Engineering Contradictions & Design Principles
Engineering Contradiction Analysis
1Measurement precision
If generative AI is used to phase-classify search queries and generate description content, then analysis accuracy of user behavior is improved, but processing time and computational resources increase
Solution Approach 1:
The system performs preliminary phase classification of search queries using generative AI before detailed analysis. By pre-categorizing queries into phases (awareness, consideration, decision), the system prepares structured data in advance that accelerates subsequent marketing analysis and reduces real-time processing requirements.
Solution Approach 2:
The patent segments search queries into multiple distinct phases (awareness, consideration, decision) based on user intent.
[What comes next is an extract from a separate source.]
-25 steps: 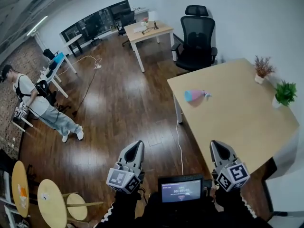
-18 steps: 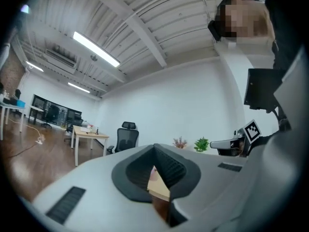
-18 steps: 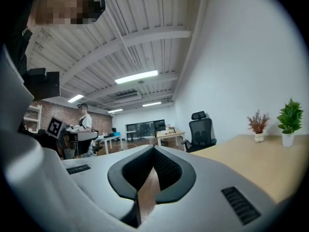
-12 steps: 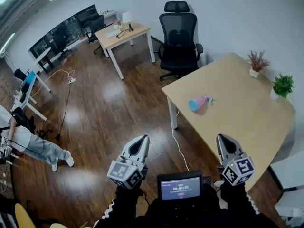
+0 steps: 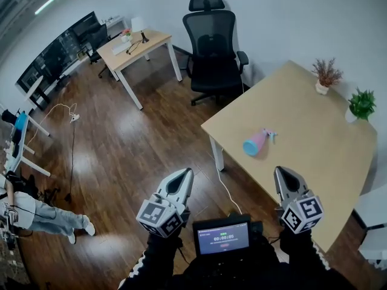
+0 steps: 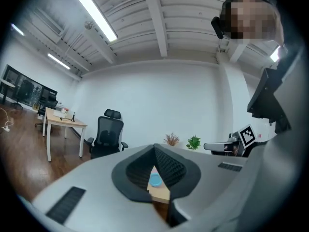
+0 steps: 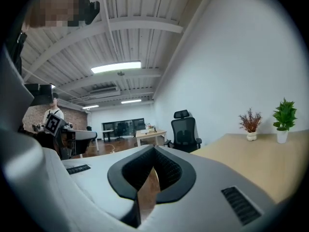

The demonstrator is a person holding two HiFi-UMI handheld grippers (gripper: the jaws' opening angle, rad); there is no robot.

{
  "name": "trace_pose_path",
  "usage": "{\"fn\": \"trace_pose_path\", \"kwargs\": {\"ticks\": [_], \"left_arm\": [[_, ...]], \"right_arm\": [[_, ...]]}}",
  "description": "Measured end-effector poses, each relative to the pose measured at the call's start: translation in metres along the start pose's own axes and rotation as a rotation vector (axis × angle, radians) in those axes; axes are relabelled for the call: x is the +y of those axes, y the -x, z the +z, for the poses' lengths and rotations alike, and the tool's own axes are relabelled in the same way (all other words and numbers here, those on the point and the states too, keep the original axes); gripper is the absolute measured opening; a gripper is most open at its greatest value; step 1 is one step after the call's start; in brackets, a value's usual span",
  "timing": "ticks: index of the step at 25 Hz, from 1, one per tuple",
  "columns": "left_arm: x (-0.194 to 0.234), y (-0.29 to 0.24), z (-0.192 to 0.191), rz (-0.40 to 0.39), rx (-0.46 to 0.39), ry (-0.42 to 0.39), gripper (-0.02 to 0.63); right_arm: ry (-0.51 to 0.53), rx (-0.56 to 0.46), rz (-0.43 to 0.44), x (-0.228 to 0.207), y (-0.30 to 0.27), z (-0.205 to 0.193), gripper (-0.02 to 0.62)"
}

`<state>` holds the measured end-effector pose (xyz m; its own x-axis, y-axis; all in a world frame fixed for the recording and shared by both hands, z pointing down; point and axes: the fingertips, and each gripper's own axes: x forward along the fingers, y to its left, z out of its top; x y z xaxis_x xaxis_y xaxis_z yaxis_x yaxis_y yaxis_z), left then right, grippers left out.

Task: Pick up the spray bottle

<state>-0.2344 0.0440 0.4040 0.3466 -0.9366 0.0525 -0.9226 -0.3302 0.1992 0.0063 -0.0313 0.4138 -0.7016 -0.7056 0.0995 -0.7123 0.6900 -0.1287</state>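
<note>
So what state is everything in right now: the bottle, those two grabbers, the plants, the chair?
spray bottle: lying on its side on the table, untouched
left gripper: shut, holding nothing
right gripper: shut, holding nothing
brown plant: upright in its pot
green plant: upright in its pot
office chair: upright, nobody in it
small screen: lit
</note>
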Motion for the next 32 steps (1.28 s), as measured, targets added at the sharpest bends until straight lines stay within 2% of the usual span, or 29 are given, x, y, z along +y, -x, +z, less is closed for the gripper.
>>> {"fn": "trace_pose_path", "kwargs": {"ticks": [4, 8, 12, 15, 17, 21, 24, 26, 28, 32], "left_arm": [[0.044, -0.088, 0.021, -0.047, 0.032, -0.02, 0.0], [0.077, -0.179, 0.032, -0.125, 0.058, -0.038, 0.0], [0.115, -0.262, 0.043, -0.218, 0.089, -0.051, 0.0], [0.142, -0.318, 0.051, -0.313, 0.121, -0.032, 0.0], [0.167, -0.36, 0.049, -0.391, 0.145, -0.03, 0.0], [0.233, -0.434, 0.052, -0.546, 0.154, -0.055, 0.0], [0.269, -0.482, 0.049, -0.659, 0.194, -0.107, 0.0], [0.293, -0.513, 0.038, -0.668, 0.241, -0.104, 0.0], [0.309, -0.535, 0.031, -0.666, 0.293, -0.059, 0.0], [0.301, -0.563, 0.004, -0.694, 0.43, -0.077, 0.0]], "right_arm": [[-0.05, -0.014, -0.056, -0.06, -0.071, 0.009, 0.0], [-0.04, -0.022, -0.088, -0.106, -0.138, 0.018, 0.0], [-0.059, -0.02, -0.144, -0.136, -0.201, 0.028, 0.0], [-0.076, 0.002, -0.179, -0.151, -0.247, 0.031, 0.0], [-0.07, 0.013, -0.252, -0.169, -0.284, 0.029, 0.0], [-0.074, 0.009, -0.45, -0.194, -0.349, 0.031, 0.0], [-0.065, 0.036, -0.536, -0.209, -0.397, 0.028, 0.0], [-0.083, 0.063, -0.593, -0.222, -0.418, 0.021, 0.0], [-0.13, 0.106, -0.655, -0.235, -0.432, 0.015, 0.0], [-0.243, 0.218, -0.718, -0.271, -0.436, -0.016, 0.0]]}}
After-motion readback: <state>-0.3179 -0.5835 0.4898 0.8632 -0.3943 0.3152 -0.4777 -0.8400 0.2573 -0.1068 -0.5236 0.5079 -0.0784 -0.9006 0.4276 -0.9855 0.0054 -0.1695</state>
This segmentation allows the system to apply different analysis methods to each phase, improving overall analysis accuracy while enabling parallel processing that reduces total processing time.
2Loss of information
If search queries are classified into multiple phases with detailed description content, then understanding of user intent is improved, but system complexity increases
Solution Approach 1:
The patent introduces an intermediary classification layer that translates complex search query data into standardized phase categories (awareness, consideration, decision). This intermediary structure simplifies the representation of user intent while preserving essential information, making the data more manageable for marketing analysis without losing critical insights.
Solution Approach 2:
The system transforms search query characteristics into phase classification parameters. By changing the parameter representation from raw query text to structured phase labels with description content, the system maintains comprehensive understanding of user intent while reducing data complexity for subsequent processing and analysis.
3Productivity
If phase classification and description generation are performed for all search queries, then marketing analysis effectiveness is improved, but processing cost increases
Solution Approach 1:
The patent applies phase classification and description generation selectively to search queries that meet specific criteria rather than processing all queries uniformly. By focusing computational resources on high-value queries (e.g., those indicating strong purchase intent or unique user behaviors), the system achieves effective marketing analysis while reducing overall processing costs and energy consumption.
Data Source
AI summary
An information processing apparatus according to the present application includes a specifying unit, a processing unit, and a provision unit. The specifying unit specifies search queries of a plurality of users using a predetermined query for a search. The processing unit causes generative AI to classify the search queries into a plurality of phases and to generate description content describing the phase for each of the phases by inputting information regarding the search queries specified by the specifying unit to the generative AI. The provision unit provides information for displaying information indicating the plurality of phases classified by the generative AI together with the description content generated by the generative AI.